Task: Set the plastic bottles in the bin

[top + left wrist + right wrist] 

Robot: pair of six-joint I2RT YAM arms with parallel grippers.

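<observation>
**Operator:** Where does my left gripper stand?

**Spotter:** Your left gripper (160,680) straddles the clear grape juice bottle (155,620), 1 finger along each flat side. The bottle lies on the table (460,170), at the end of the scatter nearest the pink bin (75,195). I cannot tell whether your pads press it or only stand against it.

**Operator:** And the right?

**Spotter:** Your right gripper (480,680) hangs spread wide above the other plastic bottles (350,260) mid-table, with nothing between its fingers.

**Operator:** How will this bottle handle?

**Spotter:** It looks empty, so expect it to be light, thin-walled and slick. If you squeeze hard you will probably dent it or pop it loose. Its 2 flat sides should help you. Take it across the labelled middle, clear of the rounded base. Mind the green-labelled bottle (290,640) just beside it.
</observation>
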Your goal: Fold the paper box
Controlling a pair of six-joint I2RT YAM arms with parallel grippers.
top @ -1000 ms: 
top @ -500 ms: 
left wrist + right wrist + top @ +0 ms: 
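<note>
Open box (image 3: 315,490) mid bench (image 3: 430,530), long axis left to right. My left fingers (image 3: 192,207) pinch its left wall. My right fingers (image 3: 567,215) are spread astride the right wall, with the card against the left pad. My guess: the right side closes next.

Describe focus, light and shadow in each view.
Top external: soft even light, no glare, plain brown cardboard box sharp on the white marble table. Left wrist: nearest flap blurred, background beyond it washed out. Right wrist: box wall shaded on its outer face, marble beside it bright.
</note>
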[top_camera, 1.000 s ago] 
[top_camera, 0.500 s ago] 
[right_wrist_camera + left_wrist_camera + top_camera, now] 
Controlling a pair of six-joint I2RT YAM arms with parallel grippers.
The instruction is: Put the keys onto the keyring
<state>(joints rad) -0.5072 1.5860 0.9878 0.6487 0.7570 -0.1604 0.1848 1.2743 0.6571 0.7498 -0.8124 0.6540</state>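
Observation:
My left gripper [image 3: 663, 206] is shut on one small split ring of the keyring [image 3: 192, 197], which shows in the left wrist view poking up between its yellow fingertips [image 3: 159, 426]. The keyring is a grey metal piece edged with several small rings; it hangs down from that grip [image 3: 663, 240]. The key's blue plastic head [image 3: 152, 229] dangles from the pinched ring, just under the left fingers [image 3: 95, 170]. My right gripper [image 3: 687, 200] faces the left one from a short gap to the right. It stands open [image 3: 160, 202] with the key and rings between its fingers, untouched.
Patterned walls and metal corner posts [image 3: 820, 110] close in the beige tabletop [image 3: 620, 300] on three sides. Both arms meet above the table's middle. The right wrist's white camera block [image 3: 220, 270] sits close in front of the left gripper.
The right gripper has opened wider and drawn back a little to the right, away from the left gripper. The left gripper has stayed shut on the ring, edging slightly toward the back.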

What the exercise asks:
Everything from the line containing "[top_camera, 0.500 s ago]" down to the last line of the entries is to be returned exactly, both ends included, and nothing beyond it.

Task output:
[top_camera, 0.500 s ago] 
[right_wrist_camera + left_wrist_camera + top_camera, now] 
Controlling a pair of six-joint I2RT YAM arms with parallel grippers.
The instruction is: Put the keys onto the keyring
<state>(joints rad) -0.5072 1.5860 0.9878 0.6487 0.7570 -0.1604 0.1848 1.2743 0.6571 0.7498 -0.8124 0.6540</state>
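Observation:
My left gripper [image 3: 663, 206] is shut on one small split ring of the keyring [image 3: 192, 197], which shows in the left wrist view poking up between its yellow fingertips [image 3: 159, 426]. The keyring is a grey metal piece edged with several small rings; it hangs down from that grip [image 3: 663, 240]. The key's blue plastic head [image 3: 152, 229] dangles from the pinched ring, just under the left fingers [image 3: 95, 170]. My right gripper [image 3: 687, 200] faces the left one from a short gap to the right. It stands open [image 3: 160, 202] with the key and rings between its fingers, untouched.
Patterned walls and metal corner posts [image 3: 820, 110] close in the beige tabletop [image 3: 620, 300] on three sides. Both arms meet above the table's middle. The right wrist's white camera block [image 3: 220, 270] sits close in front of the left gripper.
The right gripper has opened wider and drawn back a little to the right, away from the left gripper. The left gripper has stayed shut on the ring, edging slightly toward the back.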

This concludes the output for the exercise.